B. Create Safe Publishing Havens for At-Risk Topics

  • Defend Research Integrity: Maintain editorial independence and continue publishing high-quality work on topics under political attack, such as DEI, LGBTQ+ health, climate science, and disinformation.

  • Develop Special Issues and Calls for Papers: Curate collections that give visibility to areas defunded in the U.S., ensuring the global scientific community can continue engaging with them.

C. Support Trainee and Early-Career Researchers

  • Fee Waivers and Fellowships: Offer APC waivers, reviewer training, and mentorship programs for early-career scientists, especially those in defunded programs.

  • Open Peer Review Opportunities: Invite postdocs and graduate students to participate in peer review or editorial boards, giving them visibility and credibility.

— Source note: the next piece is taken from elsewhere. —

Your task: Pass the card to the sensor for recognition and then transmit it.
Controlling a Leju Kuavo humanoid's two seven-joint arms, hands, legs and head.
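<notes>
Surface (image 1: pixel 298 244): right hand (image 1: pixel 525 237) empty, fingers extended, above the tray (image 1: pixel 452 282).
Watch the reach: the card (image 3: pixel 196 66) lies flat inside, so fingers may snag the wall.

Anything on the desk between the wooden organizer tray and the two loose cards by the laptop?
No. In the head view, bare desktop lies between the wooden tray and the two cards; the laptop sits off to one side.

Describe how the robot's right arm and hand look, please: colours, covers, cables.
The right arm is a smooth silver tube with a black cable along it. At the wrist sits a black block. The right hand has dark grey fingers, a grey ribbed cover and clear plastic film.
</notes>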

D. Invest in Decentralized and Sovereign Publishing Infrastructure

  • Resilience Against Authoritarianism: Explore decentralized hosting (e.g., IPFS, LOCKSS), regional repositories, and AI-assisted archival to protect at-risk content from censorship or takedown.

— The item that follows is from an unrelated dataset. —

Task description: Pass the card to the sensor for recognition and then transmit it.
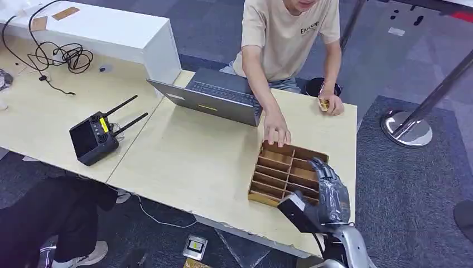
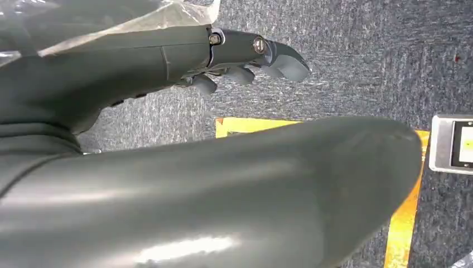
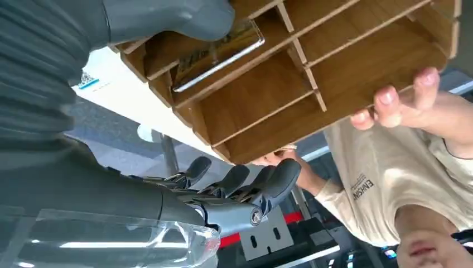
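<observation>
A wooden divider box (image 1: pixel 279 170) sits near the table's front right corner. My right hand (image 1: pixel 330 192) hovers over its right side, fingers spread and holding nothing. In the right wrist view a shiny-edged card (image 3: pixel 223 47) lies in one compartment of the box (image 3: pixel 346 39), just past my thumb (image 3: pixel 173 17). The other fingers (image 3: pixel 245 181) stand well apart from it. A person's hand (image 1: pixel 277 135) rests on the box's far edge. Their other hand holds a small yellow-brown item (image 1: pixel 324 104). My left hand (image 2: pixel 245 56) hangs over the carpet, holding nothing.
An open laptop (image 1: pixel 215 97) stands behind the box, in front of the seated person (image 1: pixel 290 33). A black remote with antennas (image 1: pixel 96 137) lies at the left. A small grey device with a screen (image 1: pixel 195 245) (image 2: pixel 452 144) sits on the floor by yellow tape (image 2: pixel 404 223).
</observation>
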Controlling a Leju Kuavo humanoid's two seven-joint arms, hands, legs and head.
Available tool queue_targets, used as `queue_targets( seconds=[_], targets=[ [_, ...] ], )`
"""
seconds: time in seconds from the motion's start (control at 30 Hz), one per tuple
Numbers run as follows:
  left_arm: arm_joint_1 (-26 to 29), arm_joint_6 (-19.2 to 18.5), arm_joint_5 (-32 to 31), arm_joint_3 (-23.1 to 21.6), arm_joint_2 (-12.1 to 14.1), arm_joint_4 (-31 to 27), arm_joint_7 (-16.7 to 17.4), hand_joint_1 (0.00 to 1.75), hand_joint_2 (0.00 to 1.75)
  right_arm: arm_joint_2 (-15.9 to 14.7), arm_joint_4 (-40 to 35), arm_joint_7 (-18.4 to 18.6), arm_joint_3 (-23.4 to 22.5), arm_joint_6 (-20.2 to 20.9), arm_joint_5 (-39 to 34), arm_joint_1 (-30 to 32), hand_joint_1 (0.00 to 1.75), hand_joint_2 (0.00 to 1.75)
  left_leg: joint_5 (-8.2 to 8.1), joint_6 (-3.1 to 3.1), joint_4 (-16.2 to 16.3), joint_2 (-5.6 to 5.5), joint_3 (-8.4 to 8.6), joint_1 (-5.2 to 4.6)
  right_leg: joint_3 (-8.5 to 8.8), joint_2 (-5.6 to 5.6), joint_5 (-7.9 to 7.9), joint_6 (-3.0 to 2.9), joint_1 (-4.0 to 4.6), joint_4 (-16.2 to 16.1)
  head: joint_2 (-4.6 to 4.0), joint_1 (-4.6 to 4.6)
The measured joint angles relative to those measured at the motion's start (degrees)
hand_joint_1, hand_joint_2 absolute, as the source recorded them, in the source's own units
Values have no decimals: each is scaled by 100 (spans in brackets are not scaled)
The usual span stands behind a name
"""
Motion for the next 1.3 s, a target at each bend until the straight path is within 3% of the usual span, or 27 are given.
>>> queue_targets(
  seconds=[0.1, 0.13, 0.17, 1.07, 1.3],
  targets=[
    [-1, 0, 0, 0, 0, 0, 0, 0, 0, 2, 83, 2, 22, -24, 66, -6, 49, 175, 0, 0, 0, 0, 0, 0, 0, 0, 0, 0, 0, 0, 0, 0],
    [-2, 0, 0, 0, 0, 0, 2, 0, 0, 2, 112, 22, 24, -31, 99, -8, 147, 175, 0, 0, 0, 0, 0, 0, 0, 0, 0, 0, 0, 0, 0, 0],
    [-2, 0, 0, 0, 0, 0, 2, 0, 0, 4, 140, 33, 26, -46, 112, -10, 175, 175, 0, 0, 0, 0, 0, 0, 0, 0, 0, 0, 0, 0, 0, 0],
    [-23, 24, 20, 0, -15, 0, 0, 0, 0, 94, 568, -41, 66, -271, 186, -142, 175, 175, 0, 0, 0, 1, 5, 0, 3, 0, 0, 0, 0, 0, 0, 0],
    [-28, 22, 17, -2, -15, 0, 0, 0, 0, 118, 584, -356, 15, -588, -225, -163, 175, 175, 0, 0, 0, 0, 3, -1, 3, 0, 0, 0, 0, 0, 0, 0]
  ],
)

  • Champion Data and Metadata Sovereignty: Help authors retain rights to their data and metadata to prevent suppression or misuse of politically sensitive findings.

E. Advocate at Policy Level

  • Engage with Legislators and Institutions: Collaborate with advocacy groups (e.g., ARL, SPARC, COAR) to defend public research funding and academic freedom.

  • Prepare Briefings and Testimonies: Offer to summarize research findings like these for congressional hearings or public consultations.

F. Document and Archive This Crisis

  • Create a Scholarly Archive: Treat this period as historically significant. Launch a digital archive or oral history project documenting the lived experiences of researchers under siege.

  • Support Meta-Research: Encourage sociological and meta-scientific analyses of funding policy impacts, using publishing platforms to amplify them.

Conclusion

The current assault on U.S. biomedical research funding is more than a domestic policy failure—it is a global threat to science, equity, and evidence-based public health. If left unchallenged, it will erode decades of progress and drive talent away from a nation that has long led in scientific innovation. Global scholarly publishers are not bystanders; they are critical infrastructure providers in the research ecosystem. By actively supporting displaced researchers, defending knowledge integrity, and reinforcing alternative pathways, publishers can help ensure that the global scientific enterprise remains robust, resilient, and just.